To practice the three modes of governance – generative, strategic, and fiduciary – the following questions should be considered:

  1. Do we have the people we need around the table to lead this organization’s strategic work effectively?
  2. Do we understand the board’s role in relationship to management?
  3. Do we structure our time together to allow for meaningful engagement in important work?
  4. Does our board’s culture encourage thoughtful deliberation that is inclusive of all?

In setting strategy, a purpose-driven board focuses on advancing the nonprofit’s purpose; understands and respects the nonprofit’s ecosystem; has a values-driven mindset; and is willing to operate, adapt, and change in support of its purpose, the community it serves, and the ecosystem in which it operates.

Providing Oversight

When things are going well, the board’s oversight role may not seem as critical. But circumstances can change quickly, and it’s important for a board to maintain its ‘muscle memory’ with respect to its oversight function. Board members need to exercise their independent judgment, ask reasonable questions, and maintain objective oversight over the nonprofit’s executive, finances, and programs. But they should also focus on consequential outcomes without wading too deep in the details. And they must remember that strategy is separate from purpose and mission. The focus must remain on the questions: What are we trying to accomplish, and is this the best way to do it?

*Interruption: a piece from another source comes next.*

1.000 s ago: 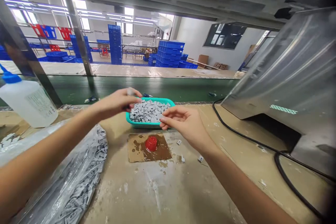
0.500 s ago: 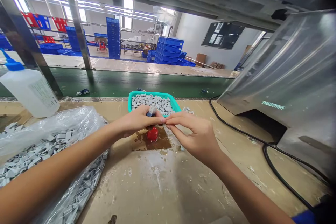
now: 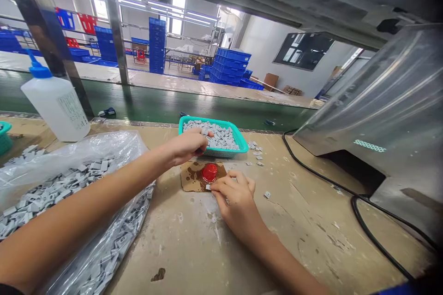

Three legal oversight questions boards should ask:

  1. Are we complying with the law?
  2. Are we following our own policies?
  3. Are we acting in accordance with our own values?

Ensuring Organizational Resources

Talent. Strategic board composition requires strategic recruitment, effective engagement, and intentional revitalization. Diversity, equity, and inclusion are critical for multiple reasons, including sharing power with the persons the nonprofit seeks to serve.

Money. Boards may participate directly in fundraising but also must understand how fundraising strategy fits into the overall business model and organization’s ethics and values.

Connections. The board must recognize that the nonprofit’s success is linked to what’s happening within its community and ecosystem. Connections must be understood, established, cultivated, and developed with the community served, the broader ecosystem, policymakers and community decision-makers; and financial supporters.

Conclusion

A large-scale move toward this new way of thinking and being will create a powerful upswell of deeply connected boards and organizations focused on accelerating the social sector’s critically important work. When we put our purposes first, we can and will make meaningful progress in strengthening the communities we serve, solving society’s most complex issues, and realizing our hopes and dreams for a more equitable world.